▶ **Aim of the task**: Every line between the top of the data below and the line with "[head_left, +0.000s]", both ends included, must be retyped exactly.

▶ **Data**:
[Start of Attachment]

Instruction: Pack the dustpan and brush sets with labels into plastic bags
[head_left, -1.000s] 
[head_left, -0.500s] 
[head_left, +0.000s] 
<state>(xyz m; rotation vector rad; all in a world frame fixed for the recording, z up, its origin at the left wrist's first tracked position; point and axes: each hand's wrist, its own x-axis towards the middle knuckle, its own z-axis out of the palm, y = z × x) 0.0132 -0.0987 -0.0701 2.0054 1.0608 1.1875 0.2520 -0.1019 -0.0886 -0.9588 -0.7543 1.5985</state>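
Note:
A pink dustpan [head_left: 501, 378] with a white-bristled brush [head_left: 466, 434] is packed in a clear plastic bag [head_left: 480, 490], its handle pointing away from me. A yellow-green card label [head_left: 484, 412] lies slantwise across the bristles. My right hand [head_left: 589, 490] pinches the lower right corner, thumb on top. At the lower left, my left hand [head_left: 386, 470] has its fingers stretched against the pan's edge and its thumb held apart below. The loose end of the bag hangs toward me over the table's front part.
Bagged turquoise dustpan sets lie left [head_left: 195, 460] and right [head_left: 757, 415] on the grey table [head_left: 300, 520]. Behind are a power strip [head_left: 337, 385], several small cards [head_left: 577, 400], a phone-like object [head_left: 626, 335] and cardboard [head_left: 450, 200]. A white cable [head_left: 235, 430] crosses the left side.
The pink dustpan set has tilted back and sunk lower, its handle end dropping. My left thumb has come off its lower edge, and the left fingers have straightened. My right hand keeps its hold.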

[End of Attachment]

▶ **Task output**:
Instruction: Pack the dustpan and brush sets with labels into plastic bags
[head_left, -1.000s] 
[head_left, -0.500s] 
[head_left, +0.000s] 

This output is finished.